May 2026 Newsletter – Akira, Gamelan, and the Semiotics of Sound
Gamelan and Semiotics
I’ve been thinking lots about the semiotics of sound and music, particularly regarding gamelan. Semiotics is essentially the idea saying that music often represents something that it doesn’t inherently represent. It sounds more complicated than it is, because a few examples show quite clearly how this can be. Usually music is an index for some other thing – it has an association with a country (such as bagpipes), class (a trumpet call may represent royalty), or, as is the case in film, an emotion (high strings represent fear).
Film especially relies on semiotic coding to make you feel a particular way as you watch. Film scoring is built on these codes of meaning that subtly work on you throughout the film. A big brass line represents the hero. A soft cello represents the love interest. Instruments have particular associations with emotional meaning in film. This is also true for gamelan. You may not have noticed it in film scores, but gamelan is often used in many of the big soundtracks of the modern day. For example, it’s been in Breaking Bad, Marvel’s Echo, Avatar (both James Cameron’s and the Nickelodeon cartoon), The Hobbit, Squid Game, and others.
What does gamelan represent in these scores? Typically it is used to convey a sense of fear, because it sounds exotic and unfamiliar to the composers (and likely the audience). It seems audiences are afraid of what they don’t know. It can also be used during scenes of violence and action, due to Balinese gamelan’s fast tempo. This is of course wildly different to what gamelan is an index of in Bali, where it is used in ceremonies and theatre shows. Of course, in Bali gamelan can also represent fear and anger. But it is also used beyond this, to also be the instrument of the hero. This is sorely lacking in the way non-Indonesian composers use it.
One film I saw recently, Akira, did a much better job with its semiotic coding of gamelan than any other non-Indonesian film I’ve seen. Akira is set in a Tokyo decades after a nuclear bomb detonation, and focuses on a boy, Tetsuo, who becomes mutated. Gamelan and Balinese kecak chanting are present almost from the very opening of the movie, in the initial action sequences. What Akira does well is to go beyond this — gamelan is also used heavily in the flashback scenes to Tetsuo’s childhood, in scenes that fundamentally explore friendship and brotherhood. Akira uses the traditional semiotic coding of gamelan to introduce it to the audience in a way they would know; but then uses the gamelan as it would any Western instrument in the rest of the score. That is a better way of working with the instrument, and challenges the traditional semiotic coding of gamelan in the film score.

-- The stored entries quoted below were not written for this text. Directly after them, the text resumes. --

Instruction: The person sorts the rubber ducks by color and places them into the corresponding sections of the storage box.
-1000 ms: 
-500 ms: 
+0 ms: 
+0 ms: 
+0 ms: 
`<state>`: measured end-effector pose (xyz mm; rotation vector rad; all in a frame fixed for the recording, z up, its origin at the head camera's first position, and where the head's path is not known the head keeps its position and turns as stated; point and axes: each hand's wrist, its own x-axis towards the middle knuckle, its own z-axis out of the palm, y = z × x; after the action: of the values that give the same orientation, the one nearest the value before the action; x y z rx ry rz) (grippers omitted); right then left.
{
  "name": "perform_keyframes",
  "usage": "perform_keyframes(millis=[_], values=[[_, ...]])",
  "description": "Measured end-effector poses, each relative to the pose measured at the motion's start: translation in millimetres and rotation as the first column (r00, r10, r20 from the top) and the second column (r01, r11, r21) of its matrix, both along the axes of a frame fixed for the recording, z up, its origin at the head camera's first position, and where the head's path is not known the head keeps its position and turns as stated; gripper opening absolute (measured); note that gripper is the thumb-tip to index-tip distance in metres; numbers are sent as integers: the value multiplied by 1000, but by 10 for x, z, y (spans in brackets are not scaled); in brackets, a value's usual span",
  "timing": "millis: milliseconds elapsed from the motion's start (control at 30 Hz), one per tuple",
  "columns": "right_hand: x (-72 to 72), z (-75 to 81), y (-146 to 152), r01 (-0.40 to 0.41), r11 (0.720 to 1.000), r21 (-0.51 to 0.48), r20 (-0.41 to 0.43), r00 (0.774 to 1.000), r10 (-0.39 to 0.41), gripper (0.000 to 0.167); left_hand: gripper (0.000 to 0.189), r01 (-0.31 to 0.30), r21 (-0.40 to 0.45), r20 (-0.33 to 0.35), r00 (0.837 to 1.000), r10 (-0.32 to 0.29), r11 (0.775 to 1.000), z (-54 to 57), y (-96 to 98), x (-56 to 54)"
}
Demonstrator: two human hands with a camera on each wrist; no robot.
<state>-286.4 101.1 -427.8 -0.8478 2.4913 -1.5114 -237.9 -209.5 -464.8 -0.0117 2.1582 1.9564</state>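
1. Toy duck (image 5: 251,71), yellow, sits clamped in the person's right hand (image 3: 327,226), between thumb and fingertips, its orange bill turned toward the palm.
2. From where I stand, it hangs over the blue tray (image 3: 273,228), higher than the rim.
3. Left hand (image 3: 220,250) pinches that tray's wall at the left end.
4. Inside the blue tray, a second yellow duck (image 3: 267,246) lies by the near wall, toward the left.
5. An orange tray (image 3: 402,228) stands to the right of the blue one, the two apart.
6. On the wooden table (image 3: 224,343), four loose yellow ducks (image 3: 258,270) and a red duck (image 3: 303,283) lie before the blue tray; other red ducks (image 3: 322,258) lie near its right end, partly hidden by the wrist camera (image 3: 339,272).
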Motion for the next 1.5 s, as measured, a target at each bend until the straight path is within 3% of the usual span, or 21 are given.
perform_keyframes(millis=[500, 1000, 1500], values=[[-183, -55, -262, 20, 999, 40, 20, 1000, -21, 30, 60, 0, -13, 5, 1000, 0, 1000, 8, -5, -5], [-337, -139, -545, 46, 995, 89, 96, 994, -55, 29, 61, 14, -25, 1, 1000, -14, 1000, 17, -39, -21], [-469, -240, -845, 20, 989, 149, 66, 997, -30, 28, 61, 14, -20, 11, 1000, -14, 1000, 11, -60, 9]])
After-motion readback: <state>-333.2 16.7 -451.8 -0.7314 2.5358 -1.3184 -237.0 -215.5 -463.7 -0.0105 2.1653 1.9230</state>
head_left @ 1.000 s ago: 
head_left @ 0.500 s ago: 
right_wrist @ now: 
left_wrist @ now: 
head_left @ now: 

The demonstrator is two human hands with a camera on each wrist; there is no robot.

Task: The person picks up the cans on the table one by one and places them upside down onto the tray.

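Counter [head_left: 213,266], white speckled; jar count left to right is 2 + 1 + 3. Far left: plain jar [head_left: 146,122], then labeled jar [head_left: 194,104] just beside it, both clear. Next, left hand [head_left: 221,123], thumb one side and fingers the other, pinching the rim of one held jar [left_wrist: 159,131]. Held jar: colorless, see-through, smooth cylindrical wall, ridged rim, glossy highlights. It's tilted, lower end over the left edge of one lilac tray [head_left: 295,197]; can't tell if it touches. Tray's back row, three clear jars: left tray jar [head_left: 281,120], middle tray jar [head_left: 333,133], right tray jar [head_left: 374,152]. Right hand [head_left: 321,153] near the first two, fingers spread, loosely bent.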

More analysis to come? Watch this space.
Current Project Progress
Lots of progress on the Composition Portfolio this week! All that remains are the edits and tidying up (and hopefully a few performances). Now my attention turns to the rest of the thesis, which I hope to also increase by about 15% each month from here on out.
PhD thesis: 40%
Composition Portfolio: 80%
Question of the Week
This week’s question is: “What’s something you understand differently now than you did five years ago?”
Five years ago I was about halfway through my Honours thesis on composition and gamelan, and little did I know but we were about to enter the worst lockdown of the pandemic in Canberra. I understand gamelan a lot better now than I did five years ago, which is generally how spending time learning something goes. But I also reflect on those lockdowns, and the impact of them on music. For me, it highlights now that music is primarily a social thing, not as much about art or performers. To make music we need to engage with other human beings. It is about the social side of playing, talking, and experiencing. And maybe that’s why AI struggles so much with it.